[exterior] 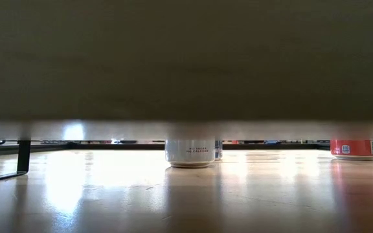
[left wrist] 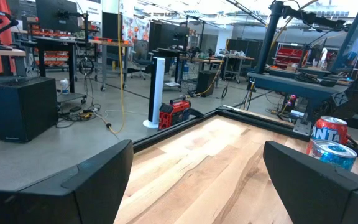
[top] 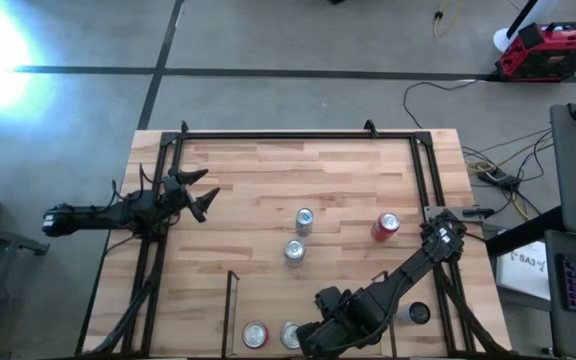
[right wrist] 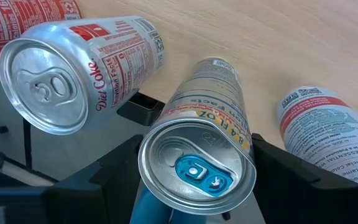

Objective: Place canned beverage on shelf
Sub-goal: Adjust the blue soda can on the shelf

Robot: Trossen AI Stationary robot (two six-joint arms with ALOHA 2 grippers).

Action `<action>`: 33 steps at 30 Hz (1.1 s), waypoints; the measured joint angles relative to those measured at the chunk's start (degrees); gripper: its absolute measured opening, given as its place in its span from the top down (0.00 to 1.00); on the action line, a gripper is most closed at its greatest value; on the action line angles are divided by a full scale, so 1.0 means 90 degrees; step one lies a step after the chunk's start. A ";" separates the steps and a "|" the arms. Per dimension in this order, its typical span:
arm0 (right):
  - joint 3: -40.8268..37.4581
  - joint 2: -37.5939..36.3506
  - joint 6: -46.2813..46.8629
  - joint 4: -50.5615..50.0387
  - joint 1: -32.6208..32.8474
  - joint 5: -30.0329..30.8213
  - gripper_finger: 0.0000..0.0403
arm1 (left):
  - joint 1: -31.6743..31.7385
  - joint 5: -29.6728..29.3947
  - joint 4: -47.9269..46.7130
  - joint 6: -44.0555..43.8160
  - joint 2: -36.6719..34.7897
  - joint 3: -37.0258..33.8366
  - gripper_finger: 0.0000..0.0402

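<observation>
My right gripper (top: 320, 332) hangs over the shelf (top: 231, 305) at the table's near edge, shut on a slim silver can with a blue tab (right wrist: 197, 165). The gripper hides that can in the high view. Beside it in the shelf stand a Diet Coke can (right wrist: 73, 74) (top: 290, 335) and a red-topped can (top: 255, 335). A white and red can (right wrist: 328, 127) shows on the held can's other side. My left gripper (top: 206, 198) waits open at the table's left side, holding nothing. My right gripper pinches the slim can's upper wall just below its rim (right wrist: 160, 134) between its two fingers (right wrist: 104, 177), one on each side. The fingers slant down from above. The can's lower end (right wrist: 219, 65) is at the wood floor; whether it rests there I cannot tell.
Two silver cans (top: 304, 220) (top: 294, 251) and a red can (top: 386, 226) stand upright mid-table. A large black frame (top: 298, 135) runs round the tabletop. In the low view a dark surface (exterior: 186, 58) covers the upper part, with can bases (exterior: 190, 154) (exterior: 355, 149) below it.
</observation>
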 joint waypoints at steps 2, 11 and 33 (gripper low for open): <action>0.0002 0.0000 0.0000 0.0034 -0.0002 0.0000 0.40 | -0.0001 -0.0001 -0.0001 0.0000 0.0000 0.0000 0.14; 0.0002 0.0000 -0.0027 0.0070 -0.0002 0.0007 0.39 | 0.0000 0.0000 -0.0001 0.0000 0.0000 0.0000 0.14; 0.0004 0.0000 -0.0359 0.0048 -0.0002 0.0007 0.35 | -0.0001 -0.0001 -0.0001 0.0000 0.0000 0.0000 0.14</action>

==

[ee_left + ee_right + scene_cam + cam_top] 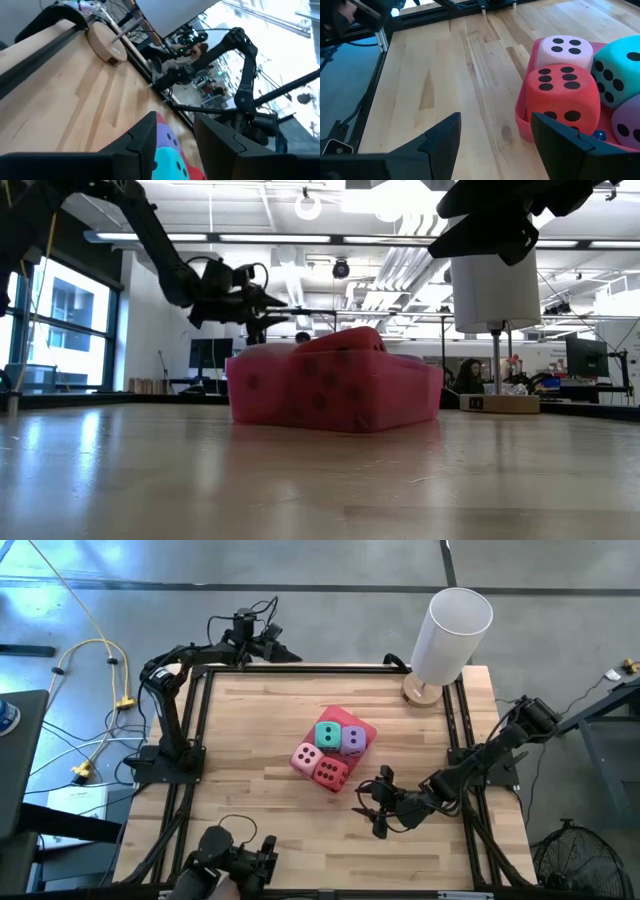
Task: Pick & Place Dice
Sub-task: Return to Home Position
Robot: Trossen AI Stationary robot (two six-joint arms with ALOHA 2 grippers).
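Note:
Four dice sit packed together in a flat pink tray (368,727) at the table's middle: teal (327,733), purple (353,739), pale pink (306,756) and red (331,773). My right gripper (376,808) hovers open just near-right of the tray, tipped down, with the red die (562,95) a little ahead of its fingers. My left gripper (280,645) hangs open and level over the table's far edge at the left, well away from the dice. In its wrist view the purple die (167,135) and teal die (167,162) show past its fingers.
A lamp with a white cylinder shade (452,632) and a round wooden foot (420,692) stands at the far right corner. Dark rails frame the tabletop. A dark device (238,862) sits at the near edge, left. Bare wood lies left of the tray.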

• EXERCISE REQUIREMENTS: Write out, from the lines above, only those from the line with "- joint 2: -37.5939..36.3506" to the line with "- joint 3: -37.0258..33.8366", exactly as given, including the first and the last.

• RESPONSE TO THE TASK:
  - joint 2: -37.5939..36.3506
  - joint 6: -46.2813..46.8629
  - joint 4: -50.5615..50.0387
  - joint 1: -32.6208..32.8474
  - joint 5: -30.0329..30.8213
  - gripper_finger: 0.0000..0.0403
arm1 (left):
  - joint 1: -31.6743..31.7385
  - joint 5: -29.6728..29.3947
  - joint 4: -47.9269..46.7130
  - joint 6: -44.0555..43.8160
  - joint 2: -36.6719..34.7897
  - joint 3: -37.0258..33.8366

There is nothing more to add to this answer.